▶ **Problem to work on**
An exact copy of the records is needed; please leave the images out.

━━━━━ Input data

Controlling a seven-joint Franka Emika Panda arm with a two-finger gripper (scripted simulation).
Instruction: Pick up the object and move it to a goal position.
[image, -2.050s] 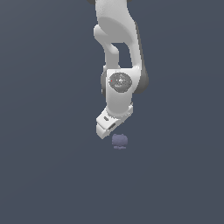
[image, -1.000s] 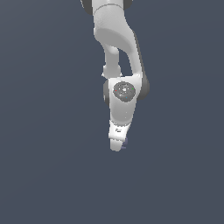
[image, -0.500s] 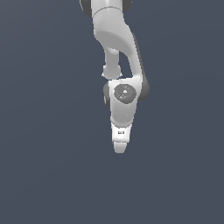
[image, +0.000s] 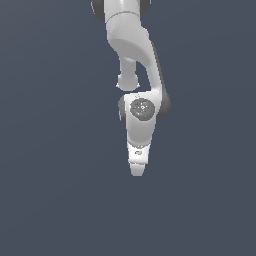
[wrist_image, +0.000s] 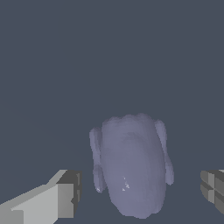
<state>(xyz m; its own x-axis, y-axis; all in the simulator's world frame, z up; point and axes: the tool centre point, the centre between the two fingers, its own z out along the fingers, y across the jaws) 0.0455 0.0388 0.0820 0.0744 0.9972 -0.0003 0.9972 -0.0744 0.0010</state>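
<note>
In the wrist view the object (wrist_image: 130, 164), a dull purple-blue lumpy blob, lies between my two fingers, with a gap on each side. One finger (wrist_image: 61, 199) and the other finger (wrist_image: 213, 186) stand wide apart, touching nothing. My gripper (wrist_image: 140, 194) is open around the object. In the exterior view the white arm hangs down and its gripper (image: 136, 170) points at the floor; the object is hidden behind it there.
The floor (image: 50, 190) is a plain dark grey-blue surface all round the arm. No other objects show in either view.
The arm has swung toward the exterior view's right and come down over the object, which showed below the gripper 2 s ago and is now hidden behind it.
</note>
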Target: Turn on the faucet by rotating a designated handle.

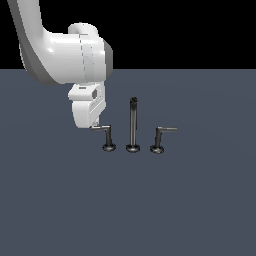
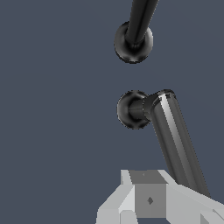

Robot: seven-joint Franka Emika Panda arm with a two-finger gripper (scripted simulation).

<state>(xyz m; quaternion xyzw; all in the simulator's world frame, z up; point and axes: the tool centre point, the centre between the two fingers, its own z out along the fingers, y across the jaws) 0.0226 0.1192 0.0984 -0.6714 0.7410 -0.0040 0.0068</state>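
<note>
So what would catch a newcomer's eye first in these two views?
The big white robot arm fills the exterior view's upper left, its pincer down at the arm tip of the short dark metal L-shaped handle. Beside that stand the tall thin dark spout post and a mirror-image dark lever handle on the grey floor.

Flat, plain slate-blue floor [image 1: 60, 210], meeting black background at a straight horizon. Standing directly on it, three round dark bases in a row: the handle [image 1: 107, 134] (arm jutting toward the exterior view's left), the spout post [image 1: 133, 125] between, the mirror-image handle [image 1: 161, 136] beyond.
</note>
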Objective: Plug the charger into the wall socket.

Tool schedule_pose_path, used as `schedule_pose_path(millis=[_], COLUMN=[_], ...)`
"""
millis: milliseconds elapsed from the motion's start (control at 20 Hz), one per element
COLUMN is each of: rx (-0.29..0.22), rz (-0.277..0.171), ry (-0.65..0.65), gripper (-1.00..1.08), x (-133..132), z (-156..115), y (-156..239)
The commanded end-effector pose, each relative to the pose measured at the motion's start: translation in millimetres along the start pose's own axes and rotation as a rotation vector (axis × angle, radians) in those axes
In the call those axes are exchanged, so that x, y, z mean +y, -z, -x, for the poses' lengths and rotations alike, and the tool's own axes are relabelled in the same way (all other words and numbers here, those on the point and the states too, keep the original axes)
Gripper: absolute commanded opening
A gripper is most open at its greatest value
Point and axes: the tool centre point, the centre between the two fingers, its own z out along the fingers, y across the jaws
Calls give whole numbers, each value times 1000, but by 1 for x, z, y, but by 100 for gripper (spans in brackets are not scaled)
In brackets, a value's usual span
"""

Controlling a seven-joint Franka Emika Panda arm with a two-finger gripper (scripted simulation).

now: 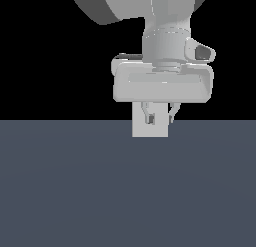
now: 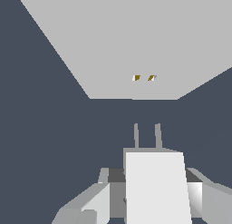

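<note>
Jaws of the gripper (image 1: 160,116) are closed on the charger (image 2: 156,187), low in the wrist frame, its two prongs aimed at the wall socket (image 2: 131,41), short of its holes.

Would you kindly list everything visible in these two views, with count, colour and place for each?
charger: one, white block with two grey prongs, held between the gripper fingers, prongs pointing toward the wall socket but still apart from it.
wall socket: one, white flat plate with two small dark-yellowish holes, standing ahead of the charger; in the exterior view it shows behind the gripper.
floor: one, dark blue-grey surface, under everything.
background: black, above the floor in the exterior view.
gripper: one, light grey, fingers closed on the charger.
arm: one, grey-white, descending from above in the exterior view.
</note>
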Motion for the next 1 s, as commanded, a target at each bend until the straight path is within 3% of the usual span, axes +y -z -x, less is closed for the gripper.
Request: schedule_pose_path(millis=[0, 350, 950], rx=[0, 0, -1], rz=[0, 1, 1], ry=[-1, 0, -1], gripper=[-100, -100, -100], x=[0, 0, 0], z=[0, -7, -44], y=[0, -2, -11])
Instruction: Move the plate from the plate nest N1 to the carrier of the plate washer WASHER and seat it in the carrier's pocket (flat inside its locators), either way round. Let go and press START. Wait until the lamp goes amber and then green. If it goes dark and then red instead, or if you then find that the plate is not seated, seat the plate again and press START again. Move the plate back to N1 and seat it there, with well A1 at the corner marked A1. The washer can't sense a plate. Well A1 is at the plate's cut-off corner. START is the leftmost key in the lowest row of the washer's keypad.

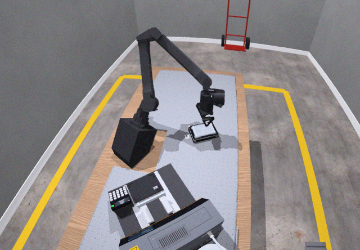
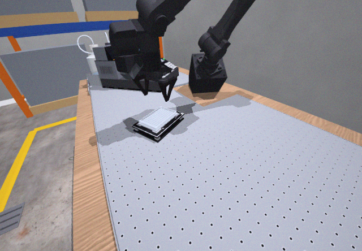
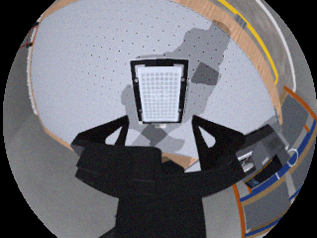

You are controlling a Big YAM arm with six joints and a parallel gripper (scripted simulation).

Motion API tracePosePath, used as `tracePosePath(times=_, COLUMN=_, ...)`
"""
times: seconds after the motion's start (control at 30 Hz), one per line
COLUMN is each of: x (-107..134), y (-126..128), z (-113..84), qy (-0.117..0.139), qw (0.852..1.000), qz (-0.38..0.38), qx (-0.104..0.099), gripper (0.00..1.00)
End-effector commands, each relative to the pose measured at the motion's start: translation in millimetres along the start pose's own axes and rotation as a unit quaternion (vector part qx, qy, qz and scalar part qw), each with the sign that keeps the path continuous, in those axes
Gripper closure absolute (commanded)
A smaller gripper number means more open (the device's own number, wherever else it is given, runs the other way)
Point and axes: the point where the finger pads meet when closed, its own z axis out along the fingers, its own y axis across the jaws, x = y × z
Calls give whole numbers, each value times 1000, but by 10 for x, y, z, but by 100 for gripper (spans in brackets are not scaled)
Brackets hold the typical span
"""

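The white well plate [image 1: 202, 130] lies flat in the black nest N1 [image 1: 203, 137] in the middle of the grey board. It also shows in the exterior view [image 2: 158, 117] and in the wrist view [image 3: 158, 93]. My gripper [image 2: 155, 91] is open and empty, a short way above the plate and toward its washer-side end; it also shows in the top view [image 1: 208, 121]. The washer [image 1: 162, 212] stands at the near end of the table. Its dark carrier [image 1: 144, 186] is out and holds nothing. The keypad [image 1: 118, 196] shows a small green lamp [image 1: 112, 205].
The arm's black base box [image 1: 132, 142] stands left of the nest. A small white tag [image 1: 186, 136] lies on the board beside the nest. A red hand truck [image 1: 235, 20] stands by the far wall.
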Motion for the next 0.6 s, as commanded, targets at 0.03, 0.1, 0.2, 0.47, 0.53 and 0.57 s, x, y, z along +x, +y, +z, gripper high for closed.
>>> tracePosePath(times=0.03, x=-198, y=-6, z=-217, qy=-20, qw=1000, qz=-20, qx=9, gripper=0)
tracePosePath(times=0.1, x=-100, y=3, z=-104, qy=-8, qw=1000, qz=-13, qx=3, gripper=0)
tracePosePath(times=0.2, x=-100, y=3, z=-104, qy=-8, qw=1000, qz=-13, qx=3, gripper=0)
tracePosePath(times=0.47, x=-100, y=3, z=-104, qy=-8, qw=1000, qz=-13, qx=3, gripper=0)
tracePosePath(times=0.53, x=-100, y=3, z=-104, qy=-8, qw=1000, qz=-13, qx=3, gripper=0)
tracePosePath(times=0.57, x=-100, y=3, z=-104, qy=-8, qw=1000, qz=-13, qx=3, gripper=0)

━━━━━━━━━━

▶ **Completed task**
Controlling a seven-joint Franka Emika Panda arm with a two-finger gripper (scripted simulation).
Instruction: Pick up the object and move it to a goal position.
[image, -2.050s] 
[image, -1.000s] 
[image, -0.500s] 
[image, +0.000s] 
[wrist_image, +0.000s] 
<state>(xyz m; its own x-axis, y-axis; all in the simulator's world frame, z up; point and axes: the tool centre point, the centre between the two fingers, its own z out along the fingers, y across the jaws) 0.0455 0.0388 0.0820 0.0744 0.9972 -0.0003 0.9972 -0.0744 0.0010</state>
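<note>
In the wrist view the object (wrist_image: 130, 164), a dull purple-blue lumpy blob, lies between my two fingers, with a gap on each side. One finger (wrist_image: 61, 199) and the other finger (wrist_image: 213, 186) stand wide apart, touching nothing. My gripper (wrist_image: 140, 194) is open around the object. In the exterior view the white arm hangs down and its gripper (image: 136, 170) points at the floor; the object is hidden behind it there.
The floor (image: 50, 190) is a plain dark grey-blue surface all round the arm. No other objects show in either view.
The arm has swung toward the exterior view's right and come down over the object, which showed below the gripper 2 s ago and is now hidden behind it.
</note>
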Target: Turn on the faucet by rotating a designated handle.


Robot: seven-joint Franka Emika Panda arm with a two-finger gripper (scripted simulation).

<state>(xyz m; quaternion xyzw; all in the simulator's world frame, z up; point and axes: the tool centre point, the centre between the two fingers, its own z out along the fingers, y across the jaws) 0.0226 0.1192 0.0984 -0.6714 0.7410 -0.0040 0.0068</state>
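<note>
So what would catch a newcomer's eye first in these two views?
The big white robot arm fills the exterior view's upper left, its pincer down at the arm tip of the short dark metal L-shaped handle. Beside that stand the tall thin dark spout post and a mirror-image dark lever handle on the grey floor.

Flat, plain slate-blue floor [image 1: 60, 210], meeting black background at a straight horizon. Standing directly on it, three round dark bases in a row: the handle [image 1: 107, 134] (arm jutting toward the exterior view's left), the spout post [image 1: 133, 125] between, the mirror-image handle [image 1: 161, 136] beyond.
</note>
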Objective: Plug the charger into the wall socket.

Tool schedule_pose_path, used as `schedule_pose_path(millis=[_], COLUMN=[_], ...)`
"""
millis: milliseconds elapsed from the motion's start (control at 20 Hz), one per element
COLUMN is each of: rx (-0.29..0.22), rz (-0.277..0.171), ry (-0.65..0.65), gripper (-1.00..1.08), x (-133..132), z (-156..115), y (-156..239)
The commanded end-effector pose, each relative to the pose measured at the motion's start: translation in millimetres along the start pose's own axes and rotation as a rotation vector (axis × angle, radians) in those axes
In the call those axes are exchanged, so that x, y, z mean +y, -z, -x, for the poses' lengths and rotations alike, and the tool's own axes are relabelled in the same way (all other words and numbers here, those on the point and the states too, keep the original axes)
Gripper: absolute commanded opening
A gripper is most open at its greatest value
Point and axes: the tool centre point, the centre between the two fingers, its own z out along the fingers, y across the jaws
Calls give whole numbers, each value times 1000, but by 1 for x, z, y, but by 100 for gripper (spans in brackets are not scaled)
In brackets, a value's usual span
"""

Controlling a seven-joint Franka Emika Panda arm with a two-finger gripper (scripted simulation).

now: 
now: 

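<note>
Jaws of the gripper (image 1: 160,116) are closed on the charger (image 2: 156,187), low in the wrist frame, its two prongs aimed at the wall socket (image 2: 131,41), short of its holes.

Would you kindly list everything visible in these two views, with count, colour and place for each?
charger: one, white block with two grey prongs, held between the gripper fingers, prongs pointing toward the wall socket but still apart from it.
wall socket: one, white flat plate with two small dark-yellowish holes, standing ahead of the charger; in the exterior view it shows behind the gripper.
floor: one, dark blue-grey surface, under everything.
background: black, above the floor in the exterior view.
gripper: one, light grey, fingers closed on the charger.
arm: one, grey-white, descending from above in the exterior view.
</note>
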Motion for the next 1 s, as commanded, a target at each bend until the straight path is within 3% of the usual span, axes +y -z -x, less is closed for the gripper.
Request: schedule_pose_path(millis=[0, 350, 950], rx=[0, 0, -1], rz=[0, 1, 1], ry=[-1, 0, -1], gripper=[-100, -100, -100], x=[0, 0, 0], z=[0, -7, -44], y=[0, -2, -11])
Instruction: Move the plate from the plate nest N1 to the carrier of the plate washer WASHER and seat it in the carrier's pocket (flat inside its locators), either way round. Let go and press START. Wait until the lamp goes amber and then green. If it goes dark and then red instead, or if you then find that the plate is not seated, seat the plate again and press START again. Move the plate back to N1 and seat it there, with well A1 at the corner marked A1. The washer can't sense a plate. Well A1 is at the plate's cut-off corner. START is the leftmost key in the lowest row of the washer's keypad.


You are controlling a Big YAM arm with six joints and a parallel gripper (scripted simulation).

Motion API tracePosePath, used as `tracePosePath(times=_, COLUMN=_, ...)`
"""
times: seconds after the motion's start (control at 30 Hz), one per line
COLUMN is each of: x (-107..134), y (-126..128), z (-113..84), qy (-0.117..0.139), qw (0.852..1.000), qz (-0.38..0.38), qx (-0.104..0.099), gripper (0.00..1.00)
End-effector commands, each relative to the pose measured at the motion's start: translation in millimetres along the start pose's own axes and rotation as a unit quaternion (vector part qx, qy, qz and scalar part qw), each with the sign that keeps the path continuous, in those axes
Gripper closure absolute (commanded)
A smaller gripper number means more open (the device's own number, wherever else it is given, runs the other way)
Point and axes: the point where the finger pads meet when closed, its own z axis out along the fingers, its own y axis across the jaws, x = y × z
Calls give whole numbers, each value times 1000, but by 10 for x, y, z, but by 100 for gripper (spans in brackets are not scaled)
Brackets hold the typical span
"""

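The white well plate [image 1: 202, 130] lies flat in the black nest N1 [image 1: 203, 137] in the middle of the grey board. It also shows in the exterior view [image 2: 158, 117] and in the wrist view [image 3: 158, 93]. My gripper [image 2: 155, 91] is open and empty, a short way above the plate and toward its washer-side end; it also shows in the top view [image 1: 208, 121]. The washer [image 1: 162, 212] stands at the near end of the table. Its dark carrier [image 1: 144, 186] is out and holds nothing. The keypad [image 1: 118, 196] shows a small green lamp [image 1: 112, 205].
The arm's black base box [image 1: 132, 142] stands left of the nest. A small white tag [image 1: 186, 136] lies on the board beside the nest. A red hand truck [image 1: 235, 20] stands by the far wall.
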Motion for the next 0.6 s, as commanded, targets at 0.03, 0.1, 0.2, 0.47, 0.53 and 0.57 s, x, y, z along +x, +y, +z, gripper high for closed.
>>> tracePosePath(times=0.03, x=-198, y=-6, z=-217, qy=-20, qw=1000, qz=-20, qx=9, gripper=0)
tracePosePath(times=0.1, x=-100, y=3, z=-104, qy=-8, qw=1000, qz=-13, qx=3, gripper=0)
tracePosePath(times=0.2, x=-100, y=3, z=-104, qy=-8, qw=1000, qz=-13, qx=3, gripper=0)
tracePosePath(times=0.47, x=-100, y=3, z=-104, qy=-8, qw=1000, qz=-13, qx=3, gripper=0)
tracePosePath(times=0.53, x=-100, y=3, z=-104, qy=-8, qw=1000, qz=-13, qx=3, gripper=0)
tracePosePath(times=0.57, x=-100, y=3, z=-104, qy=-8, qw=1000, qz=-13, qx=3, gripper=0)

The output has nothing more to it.